Bem mais realista, o Prof. Fernando Araújo não esconde preocupação sobre as sombrias perspetivas do SNS. Contudo, no que toca aos CSP, deparamos com uma dissociação entre a lucidez na análise e imobilismo na ação. De concreto, apenas, nos vimos livre das famigeradas “baixas” inferiores a três dias, libertação que demorou sete anos (tantos quantos Jacob serviu Labão, na esperança de se consorciar com Raquel). Quanto ao fim da interdição de emissão de CIT nos Serviços de Urgência o Prof. Fernando Araújo disse o óbvio: é dum absurdo kafkiano. Mas melhor seria ter-lhe anunciado a abolição imediata. Porém, parece que não! Ainda não é desta, e lá vamos chafurdando no pântano da costumeira procrastinação. Quiçá mais sete anos!

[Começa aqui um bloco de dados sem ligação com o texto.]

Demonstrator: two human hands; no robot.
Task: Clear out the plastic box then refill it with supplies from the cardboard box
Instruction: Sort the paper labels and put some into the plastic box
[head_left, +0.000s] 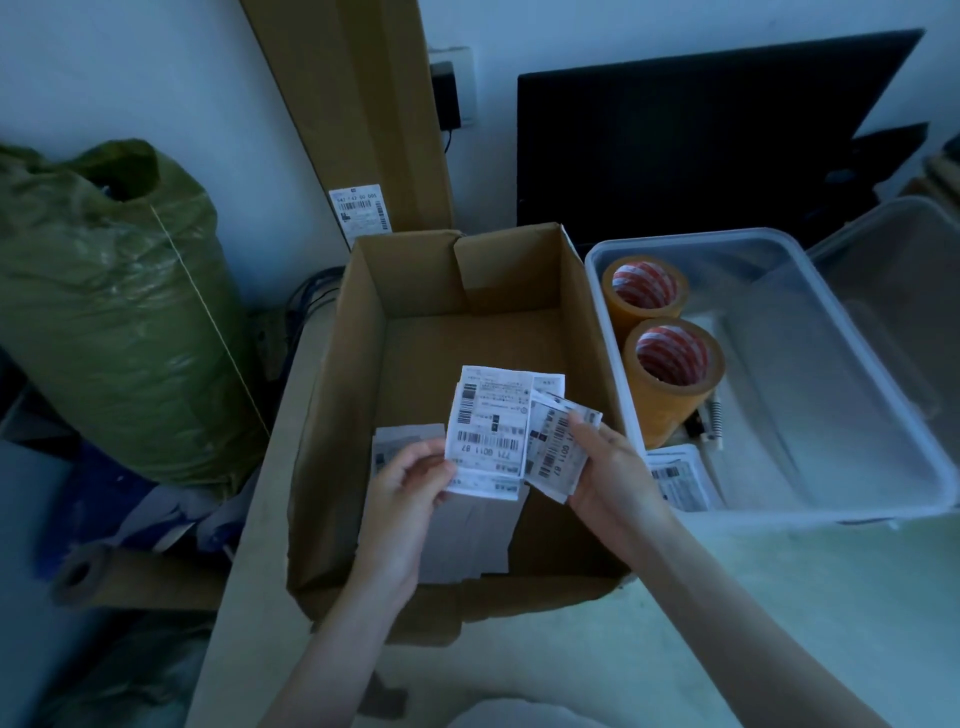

Afadiga-se o Sr. Ministro da Saúde a demonstrar que nem tudo corre mal (e a olvidar o que não corre nada bem) e o Sr. Diretor Executivo do SNS a anunciar reformas profundas para os CSP, mas que, no momento em que escrevo, evocam o aforismo chinês “estão dez mil coisas prontas, falta o vento leste”.
Enfim, um lunático de mãos dadas com um tolhido.